#### [Task objective]
If an entry holds a picture, leave the picture out and output everything else exactly.

(Data for analysis)

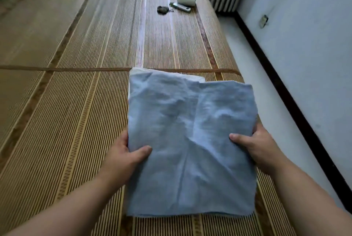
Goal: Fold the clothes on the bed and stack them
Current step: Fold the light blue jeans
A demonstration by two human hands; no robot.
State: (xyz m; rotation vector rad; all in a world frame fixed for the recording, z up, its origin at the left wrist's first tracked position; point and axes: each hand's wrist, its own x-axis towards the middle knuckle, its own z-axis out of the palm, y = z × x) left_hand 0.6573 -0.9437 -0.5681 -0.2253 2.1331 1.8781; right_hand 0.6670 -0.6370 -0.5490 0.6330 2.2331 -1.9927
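Head view shows a folded blue cloth (190, 140) near the right edge of the bed (76, 102), toward its near end. Its far part lies over a white cloth (192, 77), so I judge it is being set on top to build the stack. The left hand (123, 153) grips its left side and the right hand (261, 146) its right side; holding both sides probably keeps the fold flat and square. Each thumb presses on top and points inward. The other fingers go under the cloth, hidden, so it is pinched between them. Both forearms reach forward, almost parallel.
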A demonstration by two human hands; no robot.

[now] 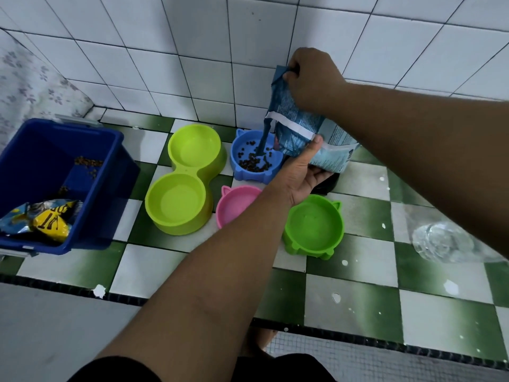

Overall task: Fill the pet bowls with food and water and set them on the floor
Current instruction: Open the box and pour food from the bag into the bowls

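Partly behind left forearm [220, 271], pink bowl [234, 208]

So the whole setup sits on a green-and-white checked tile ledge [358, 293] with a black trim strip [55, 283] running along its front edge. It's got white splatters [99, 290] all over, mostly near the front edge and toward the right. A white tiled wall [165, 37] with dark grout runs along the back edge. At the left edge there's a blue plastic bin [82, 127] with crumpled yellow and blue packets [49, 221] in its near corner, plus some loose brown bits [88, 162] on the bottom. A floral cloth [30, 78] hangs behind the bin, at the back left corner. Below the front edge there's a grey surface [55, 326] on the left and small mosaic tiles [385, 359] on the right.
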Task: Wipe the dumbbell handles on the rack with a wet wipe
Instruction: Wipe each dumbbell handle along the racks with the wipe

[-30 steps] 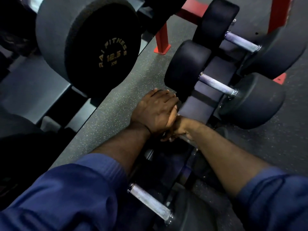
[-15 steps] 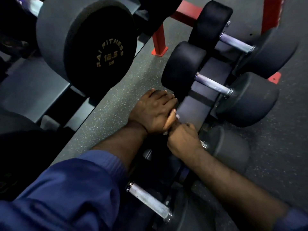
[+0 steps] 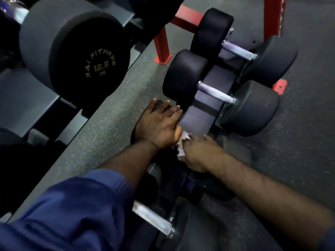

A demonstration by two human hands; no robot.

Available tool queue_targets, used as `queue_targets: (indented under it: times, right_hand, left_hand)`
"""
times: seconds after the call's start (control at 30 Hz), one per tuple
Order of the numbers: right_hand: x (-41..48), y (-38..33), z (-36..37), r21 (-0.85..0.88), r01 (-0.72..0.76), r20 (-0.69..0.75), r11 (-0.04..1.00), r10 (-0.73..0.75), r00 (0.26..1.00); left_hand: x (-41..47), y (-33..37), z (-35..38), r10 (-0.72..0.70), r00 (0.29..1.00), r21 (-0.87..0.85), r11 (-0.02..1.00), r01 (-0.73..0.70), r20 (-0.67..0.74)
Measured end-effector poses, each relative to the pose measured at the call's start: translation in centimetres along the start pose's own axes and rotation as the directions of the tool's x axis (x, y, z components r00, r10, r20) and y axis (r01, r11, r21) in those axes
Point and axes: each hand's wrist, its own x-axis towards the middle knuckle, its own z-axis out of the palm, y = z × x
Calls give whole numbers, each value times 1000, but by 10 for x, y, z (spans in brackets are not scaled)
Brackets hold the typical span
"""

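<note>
Midway along the rack (image 3: 197,116), the right hand (image 3: 199,153) curls its fingers round a crumpled white wet wipe (image 3: 181,145), the handle beneath hidden; the left hand (image 3: 159,124) rests straight-fingered on a dumbbell head (image 3: 133,137).

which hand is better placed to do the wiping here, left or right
Right. The right hand holds the crumpled white wet wipe, while the left hand lies flat on a black rubber dumbbell head, gripping nothing, probably bracing.

Blue sleeve (image 3: 72,211), ribbed cuff (image 3: 108,178), bare left hand (image 3: 159,125), bare right hand (image 3: 201,153)
</note>
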Motion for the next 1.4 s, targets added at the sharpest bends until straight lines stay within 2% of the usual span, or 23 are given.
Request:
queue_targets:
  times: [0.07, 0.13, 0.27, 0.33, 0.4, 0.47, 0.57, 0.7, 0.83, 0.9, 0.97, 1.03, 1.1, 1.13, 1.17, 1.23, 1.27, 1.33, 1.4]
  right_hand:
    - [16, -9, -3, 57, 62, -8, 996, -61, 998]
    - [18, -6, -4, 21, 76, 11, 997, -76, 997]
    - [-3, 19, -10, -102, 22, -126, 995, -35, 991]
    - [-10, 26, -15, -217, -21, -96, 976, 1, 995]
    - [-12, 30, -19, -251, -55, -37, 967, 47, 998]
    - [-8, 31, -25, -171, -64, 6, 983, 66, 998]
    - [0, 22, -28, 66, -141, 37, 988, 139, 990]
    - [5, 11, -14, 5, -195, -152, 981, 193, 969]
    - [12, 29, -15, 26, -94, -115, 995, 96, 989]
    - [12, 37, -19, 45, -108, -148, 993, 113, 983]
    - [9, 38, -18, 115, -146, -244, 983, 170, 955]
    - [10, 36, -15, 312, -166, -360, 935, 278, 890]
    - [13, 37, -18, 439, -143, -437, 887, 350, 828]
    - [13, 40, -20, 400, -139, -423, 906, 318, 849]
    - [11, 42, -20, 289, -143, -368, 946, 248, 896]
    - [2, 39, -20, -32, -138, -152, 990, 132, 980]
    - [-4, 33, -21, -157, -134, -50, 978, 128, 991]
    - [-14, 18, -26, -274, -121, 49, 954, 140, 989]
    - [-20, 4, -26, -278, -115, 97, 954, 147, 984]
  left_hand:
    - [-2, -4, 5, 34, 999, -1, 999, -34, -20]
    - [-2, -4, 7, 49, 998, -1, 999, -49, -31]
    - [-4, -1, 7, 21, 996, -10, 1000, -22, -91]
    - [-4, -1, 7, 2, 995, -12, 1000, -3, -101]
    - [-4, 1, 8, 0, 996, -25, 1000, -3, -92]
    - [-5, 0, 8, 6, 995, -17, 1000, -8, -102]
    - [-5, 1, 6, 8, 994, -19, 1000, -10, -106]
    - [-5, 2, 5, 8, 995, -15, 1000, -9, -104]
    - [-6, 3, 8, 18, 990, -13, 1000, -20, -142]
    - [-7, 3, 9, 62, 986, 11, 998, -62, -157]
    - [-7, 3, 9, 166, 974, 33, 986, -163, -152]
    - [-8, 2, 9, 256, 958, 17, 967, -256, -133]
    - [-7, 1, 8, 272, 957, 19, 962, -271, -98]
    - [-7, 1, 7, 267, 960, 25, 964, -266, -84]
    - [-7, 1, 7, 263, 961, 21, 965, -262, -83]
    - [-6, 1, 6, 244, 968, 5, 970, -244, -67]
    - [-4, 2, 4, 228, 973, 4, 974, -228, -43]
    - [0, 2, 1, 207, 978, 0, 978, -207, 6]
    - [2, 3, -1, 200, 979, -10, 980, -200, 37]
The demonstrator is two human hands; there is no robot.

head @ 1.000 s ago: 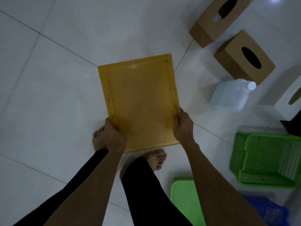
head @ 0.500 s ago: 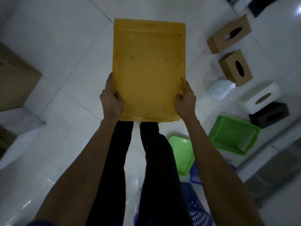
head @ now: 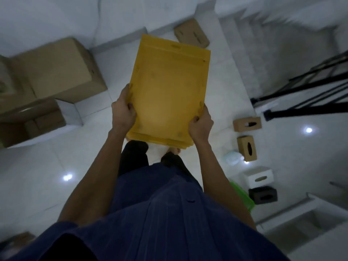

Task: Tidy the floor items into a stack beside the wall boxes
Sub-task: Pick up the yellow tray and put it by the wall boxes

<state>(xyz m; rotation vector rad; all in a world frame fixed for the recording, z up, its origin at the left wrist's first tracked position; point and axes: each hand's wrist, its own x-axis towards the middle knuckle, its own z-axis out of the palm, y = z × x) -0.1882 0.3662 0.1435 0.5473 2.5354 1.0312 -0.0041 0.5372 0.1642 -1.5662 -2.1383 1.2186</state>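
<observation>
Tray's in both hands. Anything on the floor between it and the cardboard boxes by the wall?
Nothing visible. The left hand and right hand grip the yellow tray; the floor between it and the cardboard boxes shows bare tile. The tray hides the floor under it.

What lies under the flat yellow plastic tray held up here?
Below the flat yellow plastic tray, white tiled floor and a bare foot's toes show past its edges; the floor directly beneath it is covered.

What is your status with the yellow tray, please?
Hands: left hand and right hand gripping yellow tray by its side edges. Tray lifted, not yet set down. cardboard boxes ahead-left; small brown box beyond tray.
</observation>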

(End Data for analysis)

#### [Exercise response]
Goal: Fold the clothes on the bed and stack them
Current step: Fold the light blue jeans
A demonstration by two human hands; no robot.
State: (xyz m; rotation vector rad; all in a world frame fixed for the recording, z up, its origin at the left wrist's first tracked position; point and axes: each hand's wrist, its own x-axis towards the middle knuckle, its own z-axis out of the palm, y = z × x) left_hand 0.6573 -0.9437 -0.5681 -0.2253 2.1331 1.8781; right_hand 0.6670 -0.6370 -0.5490 0.6330 2.2331 -1.9927
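Head view shows a folded blue cloth (190, 140) near the right edge of the bed (76, 102), toward its near end. Its far part lies over a white cloth (192, 77), so I judge it is being set on top to build the stack. The left hand (123, 153) grips its left side and the right hand (261, 146) its right side; holding both sides probably keeps the fold flat and square. Each thumb presses on top and points inward. The other fingers go under the cloth, hidden, so it is pinched between them. Both forearms reach forward, almost parallel.
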A demonstration by two human hands; no robot.

[now] 

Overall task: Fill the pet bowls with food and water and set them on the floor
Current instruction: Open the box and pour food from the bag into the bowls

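Partly behind left forearm [220, 271], pink bowl [234, 208]

So the whole setup sits on a green-and-white checked tile ledge [358, 293] with a black trim strip [55, 283] running along its front edge. It's got white splatters [99, 290] all over, mostly near the front edge and toward the right. A white tiled wall [165, 37] with dark grout runs along the back edge. At the left edge there's a blue plastic bin [82, 127] with crumpled yellow and blue packets [49, 221] in its near corner, plus some loose brown bits [88, 162] on the bottom. A floral cloth [30, 78] hangs behind the bin, at the back left corner. Below the front edge there's a grey surface [55, 326] on the left and small mosaic tiles [385, 359] on the right.
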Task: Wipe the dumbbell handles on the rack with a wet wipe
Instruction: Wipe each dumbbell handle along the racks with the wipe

[-30 steps] 
[-15 steps] 
[+0 steps] 

A demonstration by two human hands; no robot.

Available tool queue_targets, used as `queue_targets: (indented under it: times, right_hand, left_hand)`
"""
times: seconds after the call's start (control at 30 Hz), one per tuple
Order of the numbers: right_hand: x (-41..48), y (-38..33), z (-36..37), r21 (-0.85..0.88), r01 (-0.72..0.76), r20 (-0.69..0.75), r11 (-0.04..1.00), r10 (-0.73..0.75), r00 (0.26..1.00); left_hand: x (-41..47), y (-33..37), z (-35..38), r10 (-0.72..0.70), r00 (0.29..1.00), r21 (-0.87..0.85), r11 (-0.02..1.00), r01 (-0.73..0.70), r20 (-0.67..0.74)
Measured end-effector poses, each relative to the pose measured at the call's start: translation in centimetres along the start pose's own axes and rotation as the directions of the tool's x axis (x, y, z components r00, r10, r20) and y axis (r01, r11, r21) in those axes
Point and axes: each hand's wrist, its own x-axis towards the middle knuckle, its own z-axis out of the palm, y = z × x
Calls give whole numbers, each value times 1000, but by 10 for x, y, z (spans in brackets are not scaled)
Brackets hold the typical span
"""

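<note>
Midway along the rack (image 3: 197,116), the right hand (image 3: 199,153) curls its fingers round a crumpled white wet wipe (image 3: 181,145), the handle beneath hidden; the left hand (image 3: 159,124) rests straight-fingered on a dumbbell head (image 3: 133,137).

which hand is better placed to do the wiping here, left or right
Right. The right hand holds the crumpled white wet wipe, while the left hand lies flat on a black rubber dumbbell head, gripping nothing, probably bracing.

Blue sleeve (image 3: 72,211), ribbed cuff (image 3: 108,178), bare left hand (image 3: 159,125), bare right hand (image 3: 201,153)
</note>
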Motion for the next 1.4 s, targets added at the sharpest bends until straight lines stay within 2% of the usual span, or 23 are given.
Request:
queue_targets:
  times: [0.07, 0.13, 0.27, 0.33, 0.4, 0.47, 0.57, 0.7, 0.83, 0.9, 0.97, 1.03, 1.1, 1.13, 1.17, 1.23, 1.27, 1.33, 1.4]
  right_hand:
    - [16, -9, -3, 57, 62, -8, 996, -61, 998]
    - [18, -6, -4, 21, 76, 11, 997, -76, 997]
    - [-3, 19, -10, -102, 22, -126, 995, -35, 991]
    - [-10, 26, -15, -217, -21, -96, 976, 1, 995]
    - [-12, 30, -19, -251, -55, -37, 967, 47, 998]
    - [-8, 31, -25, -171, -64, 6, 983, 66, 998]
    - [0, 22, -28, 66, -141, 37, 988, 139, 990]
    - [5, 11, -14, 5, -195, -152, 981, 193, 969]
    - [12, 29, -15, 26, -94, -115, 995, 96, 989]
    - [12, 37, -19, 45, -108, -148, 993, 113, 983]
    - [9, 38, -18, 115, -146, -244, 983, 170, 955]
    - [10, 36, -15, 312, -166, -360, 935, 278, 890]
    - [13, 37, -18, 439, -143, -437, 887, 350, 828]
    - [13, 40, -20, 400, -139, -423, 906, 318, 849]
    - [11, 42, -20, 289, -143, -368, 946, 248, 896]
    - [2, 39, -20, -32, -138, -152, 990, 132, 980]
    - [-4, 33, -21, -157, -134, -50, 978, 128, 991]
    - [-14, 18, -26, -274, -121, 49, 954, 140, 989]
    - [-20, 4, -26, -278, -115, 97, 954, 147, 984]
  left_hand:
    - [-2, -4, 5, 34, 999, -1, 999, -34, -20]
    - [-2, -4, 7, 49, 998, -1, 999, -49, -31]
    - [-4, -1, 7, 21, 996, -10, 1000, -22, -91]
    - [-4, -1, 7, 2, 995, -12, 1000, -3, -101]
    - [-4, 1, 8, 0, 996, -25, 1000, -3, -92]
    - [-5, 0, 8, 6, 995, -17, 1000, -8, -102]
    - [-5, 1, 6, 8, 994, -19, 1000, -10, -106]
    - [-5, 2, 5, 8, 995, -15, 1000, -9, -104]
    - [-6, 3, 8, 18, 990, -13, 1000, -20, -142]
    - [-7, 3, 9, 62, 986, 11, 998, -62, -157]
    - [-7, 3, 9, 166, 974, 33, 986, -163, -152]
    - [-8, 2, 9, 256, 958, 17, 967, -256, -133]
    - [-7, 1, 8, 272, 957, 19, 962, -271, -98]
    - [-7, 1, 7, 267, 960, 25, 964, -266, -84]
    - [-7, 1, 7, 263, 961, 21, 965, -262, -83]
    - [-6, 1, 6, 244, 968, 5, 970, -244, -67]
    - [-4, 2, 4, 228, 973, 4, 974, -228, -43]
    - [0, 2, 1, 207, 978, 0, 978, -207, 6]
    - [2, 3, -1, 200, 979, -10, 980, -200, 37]
The demonstrator is two human hands; there is no robot.

head @ 1.000 s ago: 
head @ 0.500 s ago: 
head @ now: 

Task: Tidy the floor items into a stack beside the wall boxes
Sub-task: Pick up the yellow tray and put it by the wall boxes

<state>(xyz m; rotation vector rad; all in a world frame fixed for the recording, z up, its origin at the left wrist's first tracked position; point and axes: each hand's wrist, its own x-axis towards the middle knuckle, its own z-axis out of the palm, y = z × x) -0.1882 0.3662 0.1435 0.5473 2.5354 1.0312 -0.0041 0.5372 0.1642 -1.5662 -2.1383 1.2186</state>
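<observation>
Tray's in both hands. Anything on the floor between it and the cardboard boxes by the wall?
Nothing visible. The left hand and right hand grip the yellow tray; the floor between it and the cardboard boxes shows bare tile. The tray hides the floor under it.

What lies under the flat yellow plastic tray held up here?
Below the flat yellow plastic tray, white tiled floor and a bare foot's toes show past its edges; the floor directly beneath it is covered.

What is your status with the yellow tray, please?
Hands: left hand and right hand gripping yellow tray by its side edges. Tray lifted, not yet set down. cardboard boxes ahead-left; small brown box beyond tray.
</observation>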

There is nothing further to this exercise.